Twenty-Sixth Sunday in Ordinary Time,
27 September 2020
“…Are not my ways right, O house of Israel, and are not rather your ways perverse?” Ez. 18:29
In today’s scriptures, we are given the importance of the spiritual senses of the allegorical (the representation of spiritual meaning in the life of Jesus Christ), tropological (moral interpretation) and anagogical (interpretation in relation to eternal life) in interpreting Sacred Scripture with faith. By comparing the various scriptures with what our faith teaches, we can see the great depth of meaning and truth that the Sacred Scriptures give us. The Gospel Parable of the Two Sons (Mt. 21:28-32), on the literal level, is about two sons who are asked to work in their father’s field. The first son refuses at first, but then repents; the second son obeys willingly at first, but then refuses to go to work in the field. Which of the sons did the father’s will, asked Jesus? All agreed that the son who went to work in the field did the father’s will. Yet he was the one who at first refused the father. On this literal level, it shows that sometimes people are reluctant to do things, but then, in time, they are obedient and cooperative. Like all of Our Lord’s parables, the Parable of the Two Sons has many spiritual meanings. The key to these spiritual meanings, in the light of faith and the scriptures, can be seen in the first two readings, from Ezechiel (Ez. 18:24-28) and St Paul (Phil. 2:1-11 & 2:1-5): Ezechiel points out that God’s ways are right, and not perverse like the House of Israel; St Paul tells us that we must be like Christ, who, being God, humbled Himself as a man and died for our sins.
The Allegory of Salvation History
The first spiritual meaning is the allegorical, which relates to Jesus’ Incarnation as the Son of God, and His importance in salvation history. The Gospel shows how Jesus condemns the Jews (the House of Israel) for not believing in Him as God: “Amen I say to you, that the publicans and the harlots shall go into the kingdom of God before you.” (Mt 21:31) These publicans and harlots are like the first son who refused to work in the field, but then repented. They disobeyed the laws of God at first, but then repented with the teaching of John the Baptist and Jesus. Ezechiel spells out the two roles in the First Reading when he tells us, “For when the just turneth himself away from his justice, and committeth iniquity, he shall die therein: in the injustice that he hath wrought he shall die. And when the wicked turneth himself away from his wickedness, which he hath wrought, and doeth judgment, and justice: he shall save his soul alive.” (Ez 18:26-27) The just man who did not repent will die, and the wicked man who repented shall live. This is exactly the fate of the House of Israel, the Jews who denied Jesus Christ’s Incarnation. They did not repent, although they at first promised God that they would obey His law and His prophets, who foretold of the Messiah (Jesus Christ) who would come and die for souls on the Cross. The publicans and harlots disobeyed the law of God, but then they believed in Jesus Christ as the Son of God and repented.

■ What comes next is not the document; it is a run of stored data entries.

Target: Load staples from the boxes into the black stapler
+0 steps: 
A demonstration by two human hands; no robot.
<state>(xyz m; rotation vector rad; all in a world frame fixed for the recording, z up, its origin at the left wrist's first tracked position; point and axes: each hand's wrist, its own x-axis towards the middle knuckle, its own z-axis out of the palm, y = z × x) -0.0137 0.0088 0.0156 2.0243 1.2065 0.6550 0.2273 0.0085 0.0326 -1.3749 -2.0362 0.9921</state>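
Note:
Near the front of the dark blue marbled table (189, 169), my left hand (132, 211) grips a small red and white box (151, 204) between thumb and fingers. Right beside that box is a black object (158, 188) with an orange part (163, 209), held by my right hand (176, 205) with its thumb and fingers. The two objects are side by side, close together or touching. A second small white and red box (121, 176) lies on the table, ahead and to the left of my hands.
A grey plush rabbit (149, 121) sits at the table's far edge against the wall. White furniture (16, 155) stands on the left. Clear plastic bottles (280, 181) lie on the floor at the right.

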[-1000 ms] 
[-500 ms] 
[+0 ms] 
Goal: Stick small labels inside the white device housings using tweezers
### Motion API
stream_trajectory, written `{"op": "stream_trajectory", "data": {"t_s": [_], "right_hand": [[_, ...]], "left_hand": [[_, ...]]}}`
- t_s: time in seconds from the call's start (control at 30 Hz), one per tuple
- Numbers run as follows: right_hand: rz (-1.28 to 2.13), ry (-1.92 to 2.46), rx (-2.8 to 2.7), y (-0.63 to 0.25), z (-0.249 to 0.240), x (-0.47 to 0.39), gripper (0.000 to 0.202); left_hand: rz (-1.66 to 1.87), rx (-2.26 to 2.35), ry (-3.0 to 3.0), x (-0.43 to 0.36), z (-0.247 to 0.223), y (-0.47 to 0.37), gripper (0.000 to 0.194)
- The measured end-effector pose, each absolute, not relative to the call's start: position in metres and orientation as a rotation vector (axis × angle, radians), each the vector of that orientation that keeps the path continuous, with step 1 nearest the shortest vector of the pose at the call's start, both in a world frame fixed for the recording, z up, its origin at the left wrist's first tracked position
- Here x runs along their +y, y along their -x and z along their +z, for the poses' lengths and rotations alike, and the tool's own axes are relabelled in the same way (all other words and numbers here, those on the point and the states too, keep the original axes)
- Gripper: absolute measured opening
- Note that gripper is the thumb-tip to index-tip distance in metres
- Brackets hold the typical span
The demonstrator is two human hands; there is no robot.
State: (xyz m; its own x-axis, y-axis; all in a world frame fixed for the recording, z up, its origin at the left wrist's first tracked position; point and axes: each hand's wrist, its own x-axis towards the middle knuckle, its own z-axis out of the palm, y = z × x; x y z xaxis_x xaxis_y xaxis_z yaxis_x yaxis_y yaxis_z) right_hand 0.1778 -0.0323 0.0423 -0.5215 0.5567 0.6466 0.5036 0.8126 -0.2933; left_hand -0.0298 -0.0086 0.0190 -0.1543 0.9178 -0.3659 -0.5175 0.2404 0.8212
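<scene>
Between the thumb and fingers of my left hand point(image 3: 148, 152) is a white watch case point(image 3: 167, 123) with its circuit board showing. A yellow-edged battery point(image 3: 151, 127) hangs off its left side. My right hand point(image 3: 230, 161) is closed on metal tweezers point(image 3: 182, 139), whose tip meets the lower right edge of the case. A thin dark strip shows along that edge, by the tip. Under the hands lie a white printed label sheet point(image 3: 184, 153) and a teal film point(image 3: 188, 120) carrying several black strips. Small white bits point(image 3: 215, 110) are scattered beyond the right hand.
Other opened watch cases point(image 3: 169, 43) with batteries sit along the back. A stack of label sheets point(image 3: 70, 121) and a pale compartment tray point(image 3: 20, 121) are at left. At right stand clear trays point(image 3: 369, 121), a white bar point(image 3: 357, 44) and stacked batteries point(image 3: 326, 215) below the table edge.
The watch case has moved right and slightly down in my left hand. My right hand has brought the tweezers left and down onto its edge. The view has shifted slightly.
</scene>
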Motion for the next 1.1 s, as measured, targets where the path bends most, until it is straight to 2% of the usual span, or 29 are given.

The Moral Order - Humility
The tropological is a second spiritual meaning, which relates to the moral order in our relationship with God and His Commandments. Like the Jews, there are self-righteous men who think they do nothing wrong, although they have promised to be good Christians. They think that they will be saved because they have accepted Jesus and are baptised. But they live wicked lives and do not repent. The sinners who have disobeyed God with wicked lives, like the publicans and harlots, know that they are sinners and humble themselves for their sins. They have the same disposition as Jesus; as St Paul writes, “He humbled himself, becoming obedient unto death, even to the death of the cross.” (Phil 2:8) This moral imperative, as seen in Jesus’ humility and obedience, is what is expected of all who truly believe in and follow Jesus Christ.
Final End Man in Eternity
The third spiritual interpretation of today’s scriptures – the mystical, or anagogical – is related the final end of mankind, is in the light of eternity. The publicans and harlots are entering the Kingdom of Heaven before the Jews: “Amen I say to you, that the publicans and the harlots shall go into the kingdom of God before you.” (Mt 21:31) They are assured of their eternal salvation because they have repented of their sins. Those who are self-righteous and proud, like the Pharisees, believe that they will be saved because they are the Chosen People of God. This happens to some Catholics too! Because they have the true faith and were baptised, they think that this is enough to assure them of salvation! St Paul praises Jesus’ humble submission as the reason for His glory before His Father: “For which cause God also hath exalted him, and hath given him a name which is above all names: That in the name of Jesus every knee should bow, of those that are in heaven, on earth, and under the earth.” (Phil 2:9-10) All those who follow Jesus in His humility will also be glorified and exalted in heaven for all eternity.
Scripture in the Light of Faith
Today’s readings show the deep spiritual sense of the scriptures in the light of faith. All scripture is the Word of God and is inspired by the Holy Ghost. The truths of faith, therefore, complement and relate to each other. From the simple account of the Parable of the Two Sons, we are enriched with the spiritual (allegorical, tropological and anagogical) truths of salvation history.